Blur Launches NFT Lending Protocol

Blend Enables Peer-to-Peer Loans and Buy Now, Pay Later Feature

By: Owen Fernau Loading...

Blur Launches NFT Lending Protocol

Blur, the leading NFT marketplace by trading volume, is diving into NFT lending with its new Blend protocol that went live today.

Traders now have a Buy Now, Pay Later (BNPL) option, which allows them to buy NFTs without bearing the full cost upfront. Borrowers can either acquire the token in full once they have the funds to repay the loan, or look to sell the asset if it appreciates, pocketing the difference.

Blur’s other product deals with peer-to-peer lending — users can borrow against their NFTs with specific amounts and interest rates offered by individual lenders.

The lending features initially support three NFT collections – CryptoPunks, Azuki, and Milady – but the Blend protocol allows for any asset to be collateralized. The Milady floor price is up 30% after a wave of leveraged buying.

The Blur team is releasing Blend under the same business license that Uniswap, the leading decentralized exchange in terms of trading volume, used for its influential V3 protocol.

Blur has disrupted the NFT space since it launched last October. The NFT marketplace and aggregator has been engaged in an extended battle against OpenSea to be the go-to platform for trading. After OpenSea launched a more directly competitive “pro version” last month, Blur is again stepping into new territory.

This time, Blur will be up against a new set of competitors in the NFT lending space — projects like NFTfi, PWNDAO, BendDAO, and ParaSpace all offer forms of collateralized NFT lending.

NFT influencer Cirrus thinks Blend will lead to a “leverage-fueled run in NFTs,” while another user pointed out that unwary traders may not fully understand what they are getting into.


The release of two new products built on a new protocol hasn’t shielded Blur’s token from a down day in crypto markets — BLUR has dropped nearly 9% in the past 24 hours, while BTC is down over 4% and ETH nearly 3%.


BLUR Price. Source: Coingecko

Refinancing Auctions

With Blend, lenders can trigger a refinancing auction at any time. They would typically do so if an NFT’s price falls, increasing the risk of the loan becoming undercollateralized, or if they simply need the money back.

Refinancing auctions start at a low rate, slowly increasing until a new lender is found — in the case of a BNPL loan, the borrower will have 24 hours to either repay or refinance their loan if a new lender isn’t found within six hours.


Refinancing Auction Mechanism

P2P Loans

Loans on Blur have no fixed maturity date — borrowers can close out the loans at any time, while lenders can call for a refinancing auction at any time, resulting in either another lender stepping in, or liquidation of the collateral.

Will Sheehan, the founder of Parsec Finance, a trading interface for DeFi, told The Defiant that the new Blend protocol differs a bit from the designs of projects like BendDAO and Paraspace, which have traditionally had an edge in the NFT lending space.

“Both Bend and Paraspace are utilizing the peer-to-pool models,” he said. “Historically, these have been the most successful on-chain models for lending and trading.” He cited Compound, a protocol which pools lenders’ fungible assets together for borrowers to use, as an example of the pooled model in the broader DeFi space.

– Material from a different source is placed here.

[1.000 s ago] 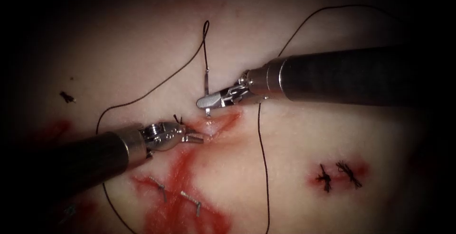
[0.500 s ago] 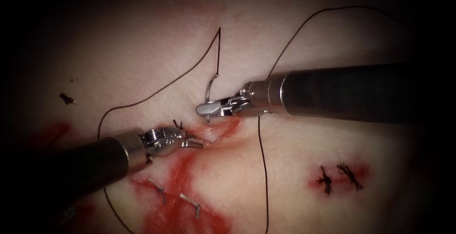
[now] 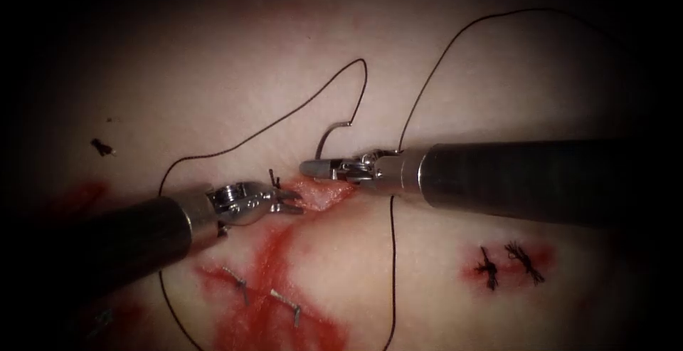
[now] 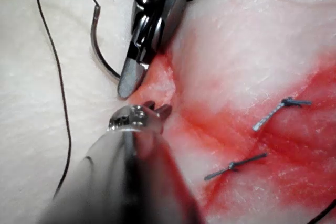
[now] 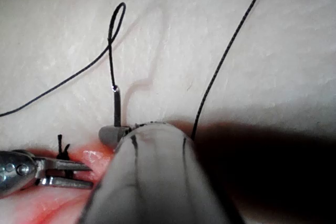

“Peer-to-pool has always beaten peer-to-peer in DeFi thus far,” he said.

Pacman, the co-founder of Blur, pointed out to The Defiant that Blend allows users to borrow much higher amounts against their NFTs than the peer-to-pool model. He added that having a perpetual loan by default is a better user experience for borrowers.

Permissionless Collateral

Sheehan also thinks Blend’s design has some advantages — the pooled models of BendDAO and Paraswap necessitate controlling which NFTs serve as adequate collateral, potentially leading to a hole in the market between would-be borrowers and lenders. “[The] flipside is that [Blend] is permissionless, so it can work immediately for any collection.”

Dan Robinson, head of research at venture firm Paradigm, who contributed to Blend’s development, highlighted that the protocol doesn’t rely on any oracles. As oracles provide data which isn’t native to the blockchain, they introduce the risks of trusting a third party, which crypto proponents generally try to avoid.

While the peer-to-peer model may not have become the dominant one in NFTs so far, Robinson does have a noteworthy track record in DeFi. The researcher was one of the primary contributors to Uniswap V3, hailed as a key development in DeFi.

Paradigm led Blur’s $11M seed round in 2022 and is also an investor in Uniswap.